Greenpeace asked Lovers to create visual assets that would connect Coke to the issue of waste plastic: “We wanted to make the connection between this massive mess and the companies that are behind it,” said Teran. “[Plastic] is a manmade product and there are companies that are profiting from selling this stuff, so they should also be held accountable for it.”


Lovers created a parody of Coke’s logo and its famous ‘wave’ and consulted with Greenpeace’s legal team to ensure it wouldn’t be classed as an infringement of the company’s intellectual property. The parody logo was used alongside images of dead seabirds and marine life and the message “Don’t let Coke choke our oceans”. It was featured on posters as well as newspaper ads, flyers and postcards. Greenpeace also produced stickers and t-shirts using Lovers’ designs.

It’s an aggressive tactic but one that Greenpeace has used successfully in the past. In 2014, the charity released a parody video attacking Lego‘s partnership with oil company Shell. The ad prompted one million people to write to Lego asking the company to end the partnership – and Lego eventually conceded.

Teran believes this approach – which she describes as “brand jamming” – can be an effective way to make global organisations take notice of a campaign. It can be particularly effective in encouraging the public to lobby companies on Greenpeace’s behalf and brands are usually quick to respond if they think their own assets are being used against them. “The Coca-Cola brand is familiar to everyone. [The company] had just invested a huge amount of money in their logo and branding that was going to cover all of their products … so we wanted to hit them where it hurts,” she said.

“We are a small organisation – or at least small in comparison to Coca-Cola – so we know that one of the best tactics we have is to use their brand architecture, to use their logo, their brand identity and connect that to the issue they are responsible for.”

Greenpeace teams around the world created posters, stickers, sculptures and projections targeting Coke. The charity also created a parody ad in the run up to Christmas reminding people of how many plastic bottles Coke produces each year. In summer, it invited people to share images of Coke bottles they had found washed up on beaches on social media using the hashtag “#ShareaCoke”.

The campaign didn’t attract as much media attention as Greenpeace’s Lego ad – which quickly went viral – but in August, Coke released an ad stressing its commitment to using sustainable packaging. 

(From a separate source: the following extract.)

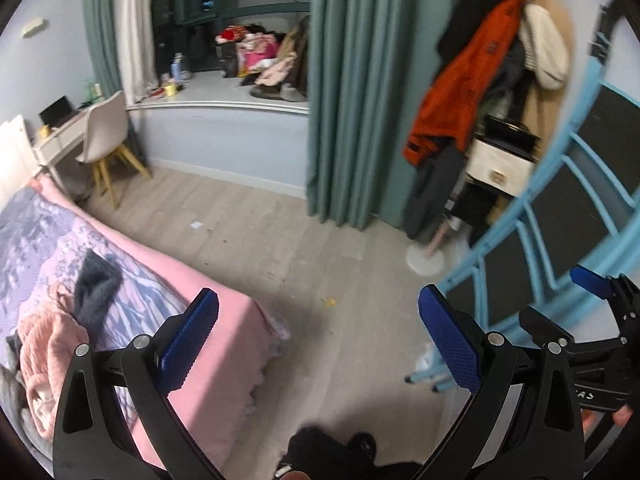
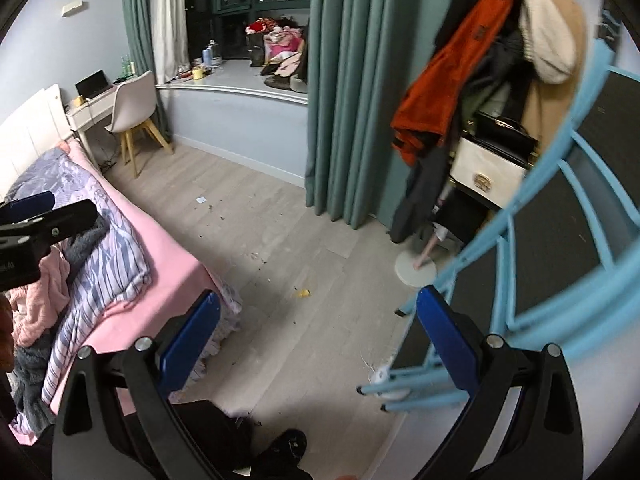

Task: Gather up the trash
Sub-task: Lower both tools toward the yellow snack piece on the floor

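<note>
A small yellow scrap (image 1: 330, 302) (image 2: 303, 293) lies on the pale wood floor, beyond both grippers. A white paper bit (image 1: 196, 225) (image 2: 201, 199) lies farther off near the bed, with dark crumbs (image 2: 224, 218) scattered around it. Something white and crumpled (image 1: 425, 357) (image 2: 379, 374) sits at the foot of the blue rack. My left gripper (image 1: 318, 312) is open and holds nothing, well above the floor. My right gripper (image 2: 320, 308) is open and empty too. Each gripper shows at the edge of the other's view.
A bed with a pink sheet (image 1: 208, 320) (image 2: 160, 276) and heaped clothes fills the left. A light blue metal rack (image 1: 560, 216) (image 2: 560, 264) stands on the right. A coat stand (image 1: 424, 260) loaded with jackets and green curtains (image 1: 352, 120) are behind. Desk and chair (image 1: 104, 140) far left.
</note>
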Tool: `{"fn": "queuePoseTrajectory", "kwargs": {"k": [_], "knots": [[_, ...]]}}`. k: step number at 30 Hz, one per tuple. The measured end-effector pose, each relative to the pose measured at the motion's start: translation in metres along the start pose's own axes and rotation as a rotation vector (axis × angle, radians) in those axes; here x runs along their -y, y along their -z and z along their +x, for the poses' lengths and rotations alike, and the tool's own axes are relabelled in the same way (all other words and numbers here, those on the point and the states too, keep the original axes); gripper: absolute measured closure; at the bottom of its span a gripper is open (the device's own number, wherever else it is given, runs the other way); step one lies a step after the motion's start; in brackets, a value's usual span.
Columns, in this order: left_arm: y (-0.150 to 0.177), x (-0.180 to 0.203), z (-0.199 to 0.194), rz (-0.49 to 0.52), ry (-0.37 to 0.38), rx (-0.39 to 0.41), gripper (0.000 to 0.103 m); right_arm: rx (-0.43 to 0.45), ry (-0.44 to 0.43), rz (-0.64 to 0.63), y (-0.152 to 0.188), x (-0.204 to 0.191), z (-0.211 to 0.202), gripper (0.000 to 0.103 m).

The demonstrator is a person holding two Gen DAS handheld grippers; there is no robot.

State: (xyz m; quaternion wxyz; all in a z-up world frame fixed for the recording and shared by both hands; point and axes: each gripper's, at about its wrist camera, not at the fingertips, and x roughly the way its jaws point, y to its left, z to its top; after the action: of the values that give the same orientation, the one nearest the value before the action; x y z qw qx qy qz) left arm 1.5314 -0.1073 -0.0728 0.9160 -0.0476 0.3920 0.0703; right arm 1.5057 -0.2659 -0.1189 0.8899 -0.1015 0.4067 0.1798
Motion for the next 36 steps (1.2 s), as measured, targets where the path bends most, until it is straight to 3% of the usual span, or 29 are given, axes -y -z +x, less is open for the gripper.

The ad was charming (and was created using recycled packaging) but Coca-Cola GB’s tweet about it prompted a long list of angry comments from users asking why the company wasn’t doing more to reduce the amount of plastic it produced each year. Its social media team spent the next few hours responding to criticisms and repeating the company’s commitment to making sure packaging is “as sustainable as possible”. (You can see the tweet and response to it here.) 

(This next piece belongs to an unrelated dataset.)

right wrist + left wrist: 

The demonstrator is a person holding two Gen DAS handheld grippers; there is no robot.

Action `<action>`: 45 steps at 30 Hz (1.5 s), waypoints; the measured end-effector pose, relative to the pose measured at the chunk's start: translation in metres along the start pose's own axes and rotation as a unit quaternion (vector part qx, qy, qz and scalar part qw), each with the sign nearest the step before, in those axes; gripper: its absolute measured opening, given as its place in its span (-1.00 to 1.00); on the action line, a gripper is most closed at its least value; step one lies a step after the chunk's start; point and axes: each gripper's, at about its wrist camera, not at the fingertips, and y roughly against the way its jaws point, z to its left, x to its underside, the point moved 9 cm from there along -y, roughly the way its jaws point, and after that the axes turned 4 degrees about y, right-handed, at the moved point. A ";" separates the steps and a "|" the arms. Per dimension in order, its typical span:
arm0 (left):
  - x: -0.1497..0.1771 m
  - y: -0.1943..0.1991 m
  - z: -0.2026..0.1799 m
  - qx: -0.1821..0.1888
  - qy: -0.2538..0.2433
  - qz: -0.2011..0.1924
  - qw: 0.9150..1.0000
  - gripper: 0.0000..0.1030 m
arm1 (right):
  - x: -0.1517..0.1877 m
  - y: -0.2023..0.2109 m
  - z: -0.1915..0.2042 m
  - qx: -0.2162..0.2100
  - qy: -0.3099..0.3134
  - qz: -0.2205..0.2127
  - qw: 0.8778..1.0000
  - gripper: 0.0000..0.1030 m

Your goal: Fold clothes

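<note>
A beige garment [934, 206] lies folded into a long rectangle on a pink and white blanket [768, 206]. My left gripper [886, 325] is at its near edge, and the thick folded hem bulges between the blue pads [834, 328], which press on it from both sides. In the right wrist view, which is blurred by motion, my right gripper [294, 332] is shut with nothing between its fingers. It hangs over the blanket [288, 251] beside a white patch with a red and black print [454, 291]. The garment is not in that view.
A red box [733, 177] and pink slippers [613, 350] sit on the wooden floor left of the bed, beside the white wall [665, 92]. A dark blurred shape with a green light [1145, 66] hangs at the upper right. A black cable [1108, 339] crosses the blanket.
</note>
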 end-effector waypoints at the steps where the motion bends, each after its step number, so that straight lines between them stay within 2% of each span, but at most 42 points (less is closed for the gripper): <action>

Since the launch of End Ocean Plastics, over half a million people have signed a Greenpeace petition calling on Coke to do something to address the issue of ocean plastics. Greenpeace says thousands more also emailed Coca-Cola’s CEO and posted on the company’s social media channels.

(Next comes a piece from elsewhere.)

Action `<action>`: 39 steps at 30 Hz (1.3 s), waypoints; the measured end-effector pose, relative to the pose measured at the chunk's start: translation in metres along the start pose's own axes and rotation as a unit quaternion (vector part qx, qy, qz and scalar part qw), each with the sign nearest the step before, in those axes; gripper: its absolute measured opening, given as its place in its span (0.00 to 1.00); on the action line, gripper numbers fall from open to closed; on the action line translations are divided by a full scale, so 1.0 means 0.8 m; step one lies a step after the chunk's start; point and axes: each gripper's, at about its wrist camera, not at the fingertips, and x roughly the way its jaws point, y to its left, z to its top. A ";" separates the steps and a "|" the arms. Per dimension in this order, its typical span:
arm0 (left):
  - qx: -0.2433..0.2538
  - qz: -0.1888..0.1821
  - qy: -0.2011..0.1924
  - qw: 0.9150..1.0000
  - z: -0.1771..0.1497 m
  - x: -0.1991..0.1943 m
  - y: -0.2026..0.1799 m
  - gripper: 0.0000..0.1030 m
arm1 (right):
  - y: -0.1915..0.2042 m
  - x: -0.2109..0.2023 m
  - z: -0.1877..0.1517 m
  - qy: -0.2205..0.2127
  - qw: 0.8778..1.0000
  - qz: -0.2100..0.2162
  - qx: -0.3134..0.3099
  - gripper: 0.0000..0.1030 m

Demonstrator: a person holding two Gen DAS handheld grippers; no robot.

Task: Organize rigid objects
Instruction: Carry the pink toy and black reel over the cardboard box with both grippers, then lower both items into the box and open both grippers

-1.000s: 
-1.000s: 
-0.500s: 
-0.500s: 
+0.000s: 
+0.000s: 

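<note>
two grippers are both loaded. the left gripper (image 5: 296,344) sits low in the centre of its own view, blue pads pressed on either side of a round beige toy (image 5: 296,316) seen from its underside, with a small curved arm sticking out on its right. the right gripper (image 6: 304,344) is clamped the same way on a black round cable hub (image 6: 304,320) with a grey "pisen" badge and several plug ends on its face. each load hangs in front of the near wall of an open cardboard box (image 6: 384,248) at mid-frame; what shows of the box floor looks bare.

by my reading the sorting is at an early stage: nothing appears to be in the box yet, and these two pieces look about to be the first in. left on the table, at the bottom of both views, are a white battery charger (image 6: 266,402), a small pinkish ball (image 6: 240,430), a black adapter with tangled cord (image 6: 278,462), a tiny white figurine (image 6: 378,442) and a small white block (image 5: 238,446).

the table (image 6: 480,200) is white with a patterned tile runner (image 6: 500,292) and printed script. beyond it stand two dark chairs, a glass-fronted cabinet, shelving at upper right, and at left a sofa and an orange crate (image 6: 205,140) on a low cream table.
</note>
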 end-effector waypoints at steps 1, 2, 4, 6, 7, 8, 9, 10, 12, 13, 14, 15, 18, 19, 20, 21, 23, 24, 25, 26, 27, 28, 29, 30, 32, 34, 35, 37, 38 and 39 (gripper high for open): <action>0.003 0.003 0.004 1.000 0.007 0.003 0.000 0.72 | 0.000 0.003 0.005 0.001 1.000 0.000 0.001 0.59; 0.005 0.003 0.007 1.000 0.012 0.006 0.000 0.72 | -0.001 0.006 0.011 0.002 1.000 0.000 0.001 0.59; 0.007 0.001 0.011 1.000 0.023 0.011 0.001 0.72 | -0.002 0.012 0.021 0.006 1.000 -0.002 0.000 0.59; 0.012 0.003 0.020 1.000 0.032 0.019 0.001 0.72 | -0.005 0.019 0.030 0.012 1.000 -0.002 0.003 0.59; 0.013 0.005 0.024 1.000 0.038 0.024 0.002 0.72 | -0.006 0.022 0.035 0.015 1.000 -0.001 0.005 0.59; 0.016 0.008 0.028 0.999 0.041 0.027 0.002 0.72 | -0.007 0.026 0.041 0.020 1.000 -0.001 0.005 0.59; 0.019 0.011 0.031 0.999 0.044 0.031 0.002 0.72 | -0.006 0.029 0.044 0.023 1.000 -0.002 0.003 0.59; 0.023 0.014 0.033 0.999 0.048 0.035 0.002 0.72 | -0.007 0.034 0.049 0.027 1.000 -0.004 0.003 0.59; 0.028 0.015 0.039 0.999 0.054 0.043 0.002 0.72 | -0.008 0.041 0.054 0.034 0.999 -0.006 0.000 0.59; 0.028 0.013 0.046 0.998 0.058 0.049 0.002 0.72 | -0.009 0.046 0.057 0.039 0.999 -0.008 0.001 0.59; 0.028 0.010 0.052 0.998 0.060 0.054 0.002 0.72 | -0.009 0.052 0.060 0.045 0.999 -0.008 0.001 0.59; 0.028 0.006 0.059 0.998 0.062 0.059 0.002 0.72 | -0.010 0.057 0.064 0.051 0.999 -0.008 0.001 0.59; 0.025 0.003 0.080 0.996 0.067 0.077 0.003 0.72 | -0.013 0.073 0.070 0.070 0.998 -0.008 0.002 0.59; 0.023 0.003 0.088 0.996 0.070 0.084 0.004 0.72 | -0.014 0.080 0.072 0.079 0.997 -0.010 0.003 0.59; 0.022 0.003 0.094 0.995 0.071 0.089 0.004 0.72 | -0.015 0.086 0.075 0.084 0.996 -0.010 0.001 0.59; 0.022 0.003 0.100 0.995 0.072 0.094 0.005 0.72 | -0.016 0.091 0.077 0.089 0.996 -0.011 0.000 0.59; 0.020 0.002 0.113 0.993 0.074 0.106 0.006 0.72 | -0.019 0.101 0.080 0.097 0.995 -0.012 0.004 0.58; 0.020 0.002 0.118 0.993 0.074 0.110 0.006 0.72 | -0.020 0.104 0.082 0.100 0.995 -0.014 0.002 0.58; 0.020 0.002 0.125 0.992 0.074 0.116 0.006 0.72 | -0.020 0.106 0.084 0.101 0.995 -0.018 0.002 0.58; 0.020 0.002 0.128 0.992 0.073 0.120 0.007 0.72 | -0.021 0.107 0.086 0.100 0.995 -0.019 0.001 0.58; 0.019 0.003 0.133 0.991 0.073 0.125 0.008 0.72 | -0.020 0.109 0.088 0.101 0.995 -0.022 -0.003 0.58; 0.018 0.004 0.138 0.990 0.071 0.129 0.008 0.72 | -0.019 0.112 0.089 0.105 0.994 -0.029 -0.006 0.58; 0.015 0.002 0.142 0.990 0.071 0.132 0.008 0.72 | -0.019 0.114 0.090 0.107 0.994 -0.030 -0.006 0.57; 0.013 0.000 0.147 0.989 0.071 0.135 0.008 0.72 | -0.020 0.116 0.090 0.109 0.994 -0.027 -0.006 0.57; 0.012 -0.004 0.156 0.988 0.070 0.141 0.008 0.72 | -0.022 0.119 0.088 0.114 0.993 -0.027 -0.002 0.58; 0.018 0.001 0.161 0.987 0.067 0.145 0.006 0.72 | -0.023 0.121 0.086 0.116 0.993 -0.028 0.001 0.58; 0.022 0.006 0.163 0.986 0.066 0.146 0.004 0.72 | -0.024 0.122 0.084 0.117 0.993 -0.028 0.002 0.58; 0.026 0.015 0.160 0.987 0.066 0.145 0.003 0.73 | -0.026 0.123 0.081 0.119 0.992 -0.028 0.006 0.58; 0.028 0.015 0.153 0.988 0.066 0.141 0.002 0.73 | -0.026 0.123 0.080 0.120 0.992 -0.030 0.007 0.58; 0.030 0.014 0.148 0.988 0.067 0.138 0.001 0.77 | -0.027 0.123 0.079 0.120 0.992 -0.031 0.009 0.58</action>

Coca-Cola has since announced a global initiative to collect and recycle a bottle for every bottle it sells. It has also pledged to use 50% recycled material by 2030. Greenpeace claims the strategy does not go far enough – Evian has pledged to use 100% recycled material by 2025 – but praised Coke’s pledge to use more recycled packaging.

In a statement announcing the strategy, Coca-Cola’s CEO acknowledged that plastic was “choking” our oceans – language that Teran believes originates from Greenpeace’s campaign. “I think we tapped into something visceral with that language,” she said. 

Coca-Cola’s recycling initiative was no doubt prompted by a number of factors – including a growing awareness around the world of the need to reduce our plastic consumption and not just Greenpeace’s campaign. But the charity’s “brand jamming” strategy certainly placed some added pressure on Coca-Cola.

Teran says the campaign has achieved Greenpeace’s objective of making Coca-Cola acknowledge their role in the issue and the need to do address it: “there are still some things they need to improve – but they’re in conversations with us now which is what we wanted,” she said.